Sheldon’s seen it 36 times? I’ve had it playing on a loop since it came out in 1981.
@James Joyner:
I’ve read all of Chandler, couldn’t tell you what any of the plots are, except for maybe The Big Sleep and only in snippets, but Marlowe? That’s one indelible portrait.
Jamelle Bouie’s comment and query is idiotic and a throwback to that self-loathing wondering if talented black folk are a credit to their race. These comic book fantasies are pulp adventures intended to provide adventure and aspiration for kids and adults who wish they still were kids. White people don’t blame Superman for the Holocaust, Stalin or The Great Leap Forward, though he could have, with his powers, prevented all. Nobody thinks the murder rate is on Batman.

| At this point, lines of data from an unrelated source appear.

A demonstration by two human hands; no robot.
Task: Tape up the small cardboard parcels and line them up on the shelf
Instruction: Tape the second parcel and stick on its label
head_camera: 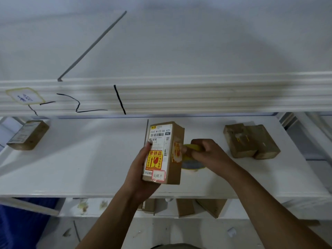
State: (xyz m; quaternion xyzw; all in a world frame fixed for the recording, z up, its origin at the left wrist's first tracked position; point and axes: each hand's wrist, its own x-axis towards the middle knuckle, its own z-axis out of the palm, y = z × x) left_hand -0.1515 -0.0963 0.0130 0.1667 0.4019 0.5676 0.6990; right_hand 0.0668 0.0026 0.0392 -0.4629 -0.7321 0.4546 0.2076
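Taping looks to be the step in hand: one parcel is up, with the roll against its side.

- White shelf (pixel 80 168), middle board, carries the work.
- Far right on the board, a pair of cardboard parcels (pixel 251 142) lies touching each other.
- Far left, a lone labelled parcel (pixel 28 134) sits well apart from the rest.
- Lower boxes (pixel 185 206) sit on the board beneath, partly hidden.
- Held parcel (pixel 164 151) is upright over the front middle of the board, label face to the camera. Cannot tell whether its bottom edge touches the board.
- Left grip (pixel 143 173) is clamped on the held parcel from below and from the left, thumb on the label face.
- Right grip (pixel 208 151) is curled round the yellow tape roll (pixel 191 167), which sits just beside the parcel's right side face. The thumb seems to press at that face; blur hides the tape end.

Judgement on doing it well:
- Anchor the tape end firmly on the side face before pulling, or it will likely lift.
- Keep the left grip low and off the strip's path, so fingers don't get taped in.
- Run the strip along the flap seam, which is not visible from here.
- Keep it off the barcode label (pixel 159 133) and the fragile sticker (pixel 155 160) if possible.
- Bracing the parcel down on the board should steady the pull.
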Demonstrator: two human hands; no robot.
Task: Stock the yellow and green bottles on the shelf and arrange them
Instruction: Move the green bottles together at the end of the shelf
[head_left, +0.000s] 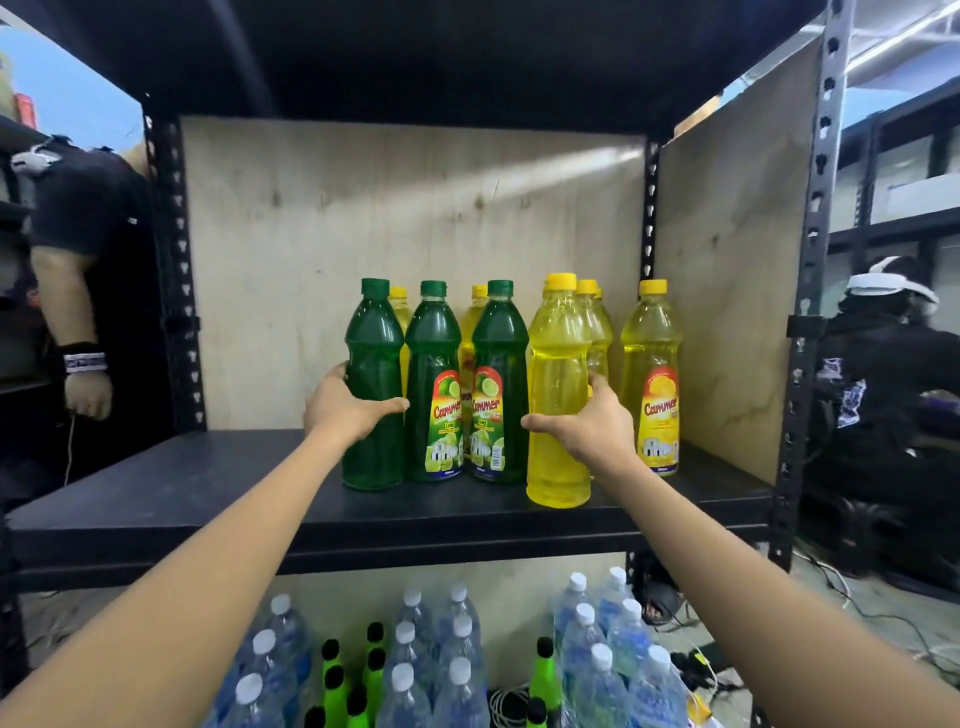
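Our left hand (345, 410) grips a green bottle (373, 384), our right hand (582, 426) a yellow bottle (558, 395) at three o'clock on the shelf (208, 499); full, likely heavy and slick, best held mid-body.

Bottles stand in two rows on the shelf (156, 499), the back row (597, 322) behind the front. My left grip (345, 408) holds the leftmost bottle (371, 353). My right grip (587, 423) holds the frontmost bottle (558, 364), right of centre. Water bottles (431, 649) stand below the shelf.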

Note to Bouie: there is no Wakanda, no Fortress of Solitude complete with crystals containing all the wisdom of the galaxy. There are no heroes to save mankind (or those within a 300 mile radius of Wakanda). There are though myths, adventures and stories that inspire us to be better. A movie can’t do more than that, dude.
@James Pearce:
But without Indy, the Germans would have HAD the amulet without the whole hand burning bit.
To quote a fan site:
Amy is still right. Indy as hero is still superfluous to the film.
Don’t get me wrong, I dig me some Indiana Jones. I was one of the lucky folk pulled out of the audience to participate in the Indiana Jones Stunt Spectacular in Walt Disney World. I’ve even go the hat.
@Liberal Capitalist:
Surely the Germans would have still been looking for the amulet had Indy not led them to Marion in Nepal. Right?

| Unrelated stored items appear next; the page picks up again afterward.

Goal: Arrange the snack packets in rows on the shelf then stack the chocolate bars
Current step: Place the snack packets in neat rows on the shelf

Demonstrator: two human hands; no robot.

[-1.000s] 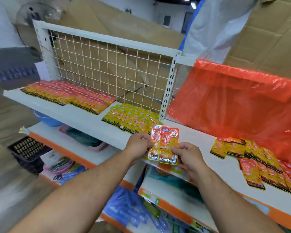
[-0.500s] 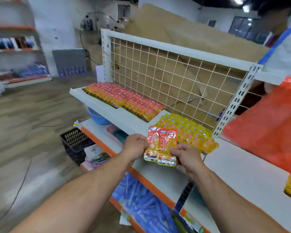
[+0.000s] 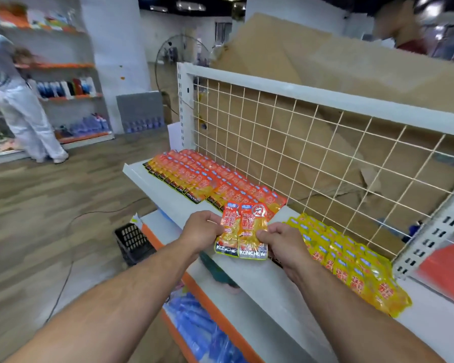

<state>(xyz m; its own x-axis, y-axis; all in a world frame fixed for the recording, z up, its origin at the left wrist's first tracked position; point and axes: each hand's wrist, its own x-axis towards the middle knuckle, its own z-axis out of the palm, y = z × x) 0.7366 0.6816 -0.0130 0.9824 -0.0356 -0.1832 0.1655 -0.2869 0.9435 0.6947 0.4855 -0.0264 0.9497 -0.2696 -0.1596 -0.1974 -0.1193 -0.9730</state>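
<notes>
I hold a small stack of orange KONCHEW snack packets [image 3: 243, 233] upright over the front edge of the white shelf [image 3: 273, 284]. My left hand [image 3: 201, 231] grips their left side and my right hand [image 3: 283, 242] grips their right side. Behind them, rows of orange packets [image 3: 207, 179] lie flat at the shelf's left end. To the right, yellow packets [image 3: 351, 263] lie in rows. No chocolate bars are visible.
A wire grid back panel [image 3: 312, 153] with cardboard behind it closes the shelf's rear. An orange plastic bag [image 3: 443, 273] lies far right. Lower shelves hold blue packs [image 3: 202, 328]. A black crate [image 3: 133, 243] sits on the floor. A person in white [image 3: 19, 100] stands far left.
My view has swung left along the shelf. The orange rows are now nearer the middle, and the orange bag has slid to the right edge. Both hands keep the same hold on the packets.
</notes>
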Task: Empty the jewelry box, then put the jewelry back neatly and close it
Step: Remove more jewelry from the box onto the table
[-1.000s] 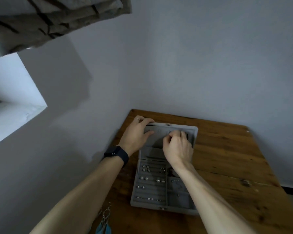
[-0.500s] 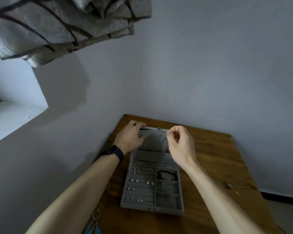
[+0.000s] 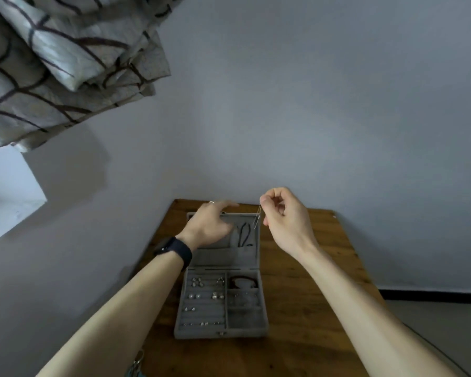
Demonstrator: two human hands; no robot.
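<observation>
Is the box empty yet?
No: earrings sit in the box's slotted rows, a dark band lies in a right compartment, and the right hand pinches a chain.

The left hand (image 3: 211,227) hides the left half of the lid (image 3: 246,253). The thin silver piece (image 3: 257,221) pinched by the right hand (image 3: 286,221) is too small to identify. The bottom edge cuts off a blue item (image 3: 136,369), and the right compartments of the jewelry box (image 3: 220,332) are blurred
</observation>
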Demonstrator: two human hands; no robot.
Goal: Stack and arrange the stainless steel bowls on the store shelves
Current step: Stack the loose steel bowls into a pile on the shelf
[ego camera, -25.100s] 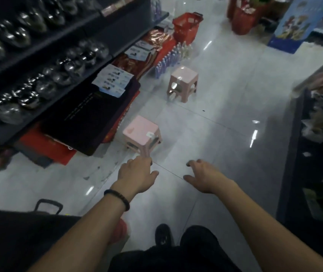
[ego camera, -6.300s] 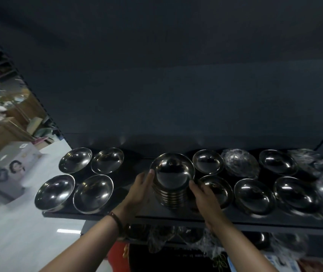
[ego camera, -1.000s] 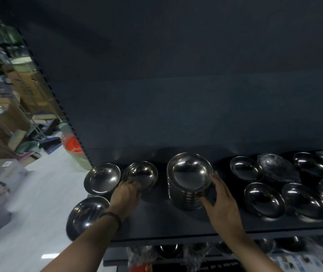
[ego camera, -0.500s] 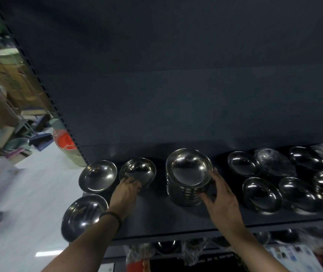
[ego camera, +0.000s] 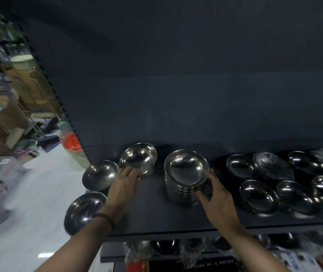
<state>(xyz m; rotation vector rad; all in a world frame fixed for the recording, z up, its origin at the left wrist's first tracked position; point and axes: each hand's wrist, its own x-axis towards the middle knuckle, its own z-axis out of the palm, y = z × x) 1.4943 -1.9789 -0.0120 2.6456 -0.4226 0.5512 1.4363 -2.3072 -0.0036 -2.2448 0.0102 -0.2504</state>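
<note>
A stack of steel bowls (ego camera: pixel 185 177) stands in the middle of the dark shelf (ego camera: pixel 152 214). My right hand (ego camera: pixel 215 195) holds the stack's right side, fingers curled against its rim. My left hand (ego camera: pixel 124 182) grips the near rim of a single steel bowl (ego camera: pixel 138 158), which is tilted up off the shelf to the left of the stack. Two more single bowls (ego camera: pixel 99 174) (ego camera: pixel 84 212) sit at the shelf's left end.
Several single bowls (ego camera: pixel 258 194) and plastic-wrapped ones (ego camera: pixel 272 166) fill the shelf's right half. A lower shelf (ego camera: pixel 176 250) holds more wrapped ware. The shelf's back panel rises behind. An aisle with boxes and an orange basket (ego camera: pixel 71 143) lies to the left.
My left hand has tipped and lifted the single bowl off the shelf. My right hand stays on the stack.
</note>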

But then again, this goes back to the primacy of character over plot. Suppose the Nazis would have met the same fate had Indiana Jones not been involved at all. Okay, I can see it. But would Indy have reconnected with Marion? Would he have solidified his bonds with Salah? Would he have been as aware of the differences between his approach to archaeology and Beloq’s?

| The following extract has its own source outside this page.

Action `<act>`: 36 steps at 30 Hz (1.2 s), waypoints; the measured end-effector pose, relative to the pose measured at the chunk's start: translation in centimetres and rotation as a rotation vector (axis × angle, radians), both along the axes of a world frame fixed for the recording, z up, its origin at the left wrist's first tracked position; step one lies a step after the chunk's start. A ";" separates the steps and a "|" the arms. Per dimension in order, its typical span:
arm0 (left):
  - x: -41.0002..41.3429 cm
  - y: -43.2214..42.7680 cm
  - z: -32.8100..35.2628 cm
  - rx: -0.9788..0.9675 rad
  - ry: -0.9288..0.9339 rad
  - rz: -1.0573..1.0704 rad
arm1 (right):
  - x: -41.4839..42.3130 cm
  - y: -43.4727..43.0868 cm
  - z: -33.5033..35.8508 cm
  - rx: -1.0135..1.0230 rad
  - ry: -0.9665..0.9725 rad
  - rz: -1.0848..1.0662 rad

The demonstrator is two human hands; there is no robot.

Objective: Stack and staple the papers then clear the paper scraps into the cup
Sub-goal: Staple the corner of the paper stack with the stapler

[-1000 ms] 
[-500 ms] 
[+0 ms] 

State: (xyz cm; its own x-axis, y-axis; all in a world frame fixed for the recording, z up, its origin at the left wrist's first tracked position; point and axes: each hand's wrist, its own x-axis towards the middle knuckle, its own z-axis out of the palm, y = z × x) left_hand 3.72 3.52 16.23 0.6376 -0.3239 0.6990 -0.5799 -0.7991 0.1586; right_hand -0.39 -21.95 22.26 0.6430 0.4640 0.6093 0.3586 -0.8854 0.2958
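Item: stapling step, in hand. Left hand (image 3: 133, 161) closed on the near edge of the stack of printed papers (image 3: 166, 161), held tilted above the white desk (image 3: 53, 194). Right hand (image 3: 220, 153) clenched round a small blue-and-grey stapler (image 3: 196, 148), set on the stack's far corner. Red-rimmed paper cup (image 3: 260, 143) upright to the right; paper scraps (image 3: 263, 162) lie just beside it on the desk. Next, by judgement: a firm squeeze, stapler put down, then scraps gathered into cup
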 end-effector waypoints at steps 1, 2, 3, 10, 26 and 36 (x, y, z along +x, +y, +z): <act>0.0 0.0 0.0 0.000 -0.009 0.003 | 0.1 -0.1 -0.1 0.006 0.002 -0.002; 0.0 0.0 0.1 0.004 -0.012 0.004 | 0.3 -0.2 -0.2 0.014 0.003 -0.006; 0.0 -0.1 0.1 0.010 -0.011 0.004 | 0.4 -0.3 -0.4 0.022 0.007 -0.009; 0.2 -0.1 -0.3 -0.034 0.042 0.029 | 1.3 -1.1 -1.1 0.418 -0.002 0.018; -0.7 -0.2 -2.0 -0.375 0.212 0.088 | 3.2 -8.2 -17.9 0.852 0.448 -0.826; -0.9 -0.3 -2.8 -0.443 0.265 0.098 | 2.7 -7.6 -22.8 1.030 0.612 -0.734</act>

There’s that moment when he’s got the RPG aimed right at Beloq and the cadre of Nazis. Beloq eats a fly and invites him to blow it up. Indy can’t do it. He can, in that instant, be very consequential to the plot. But he doesn’t pull the trigger. He can’t.
It’s not in his character.
PS. High five for the Indy love. I don’t know how many Indy adventures I re-enacted in my backyard as a kid, my rolled up belt on my hip, the hat I got from a mail-in offer on my head. Harrison Ford is basically my dad.